Though she subsequently had close relationships with two men -- real estate developer Bill Godwin and, later, architect Bob Severs -- Ruth did not remarry.
In addition to the extensive but unpaid work she contributed to organizations like the Colorado Springs Symphony Guild, the Colorado College Scholarship Committee, foreign student exchange programs and the NAACP, she spent considerable effort making a home for her husband and sons and supporting their professional, academic, musical and athletic pursuits.
Ruth resumed her nursing career in the 1970's working in Colorado Springs's hospitals, nursing homes and on private duty cases. Over several decades she evolved her nursing practice to specialize in caring for the terminally ill. She developed great expertise in providing the physical and emotional support her patients needed to experience gentle deaths.

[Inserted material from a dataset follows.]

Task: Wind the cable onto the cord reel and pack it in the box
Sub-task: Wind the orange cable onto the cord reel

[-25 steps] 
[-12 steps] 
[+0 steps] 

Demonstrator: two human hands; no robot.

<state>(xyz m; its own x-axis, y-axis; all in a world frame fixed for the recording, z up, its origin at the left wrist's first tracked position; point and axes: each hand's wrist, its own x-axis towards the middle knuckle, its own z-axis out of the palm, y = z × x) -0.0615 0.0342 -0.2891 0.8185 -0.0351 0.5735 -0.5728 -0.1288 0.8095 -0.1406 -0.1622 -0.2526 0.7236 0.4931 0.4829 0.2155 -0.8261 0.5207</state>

As she once commented to her sons, "Helping someone die is as close as you ever get to another person."
Emma Ruth Napier died at 92 on September 11, 2018 at 4:36pm.
Four of her sons -- George L Merkert III, Craig Napier Merkert, Thomas Whitney Merkert and Jon Walter Merkert -- and three granddaughters -- Margaux Anne, Molly Rose and My Linh -- survive her.
Ruth's memorial service will be on Monday, October 8 at 11am in the Cathedral Room of the First Presbyterian Church in Colorado Springs.
Rather than providing flowers please consider making donations to Rescued Hearts (
http://rescued-hearts.org/donate/), the Humane Society of the Pikes Peak Region (
https://www.hsppr.org/springs/donate), the First Presbyterian Church Choir (
http://www.first-pres.org/give/) or the Volunteers of America (
https://www.voa.org/donate).
Published by The Gazette from Oct. 4 to Oct. 7, 2018.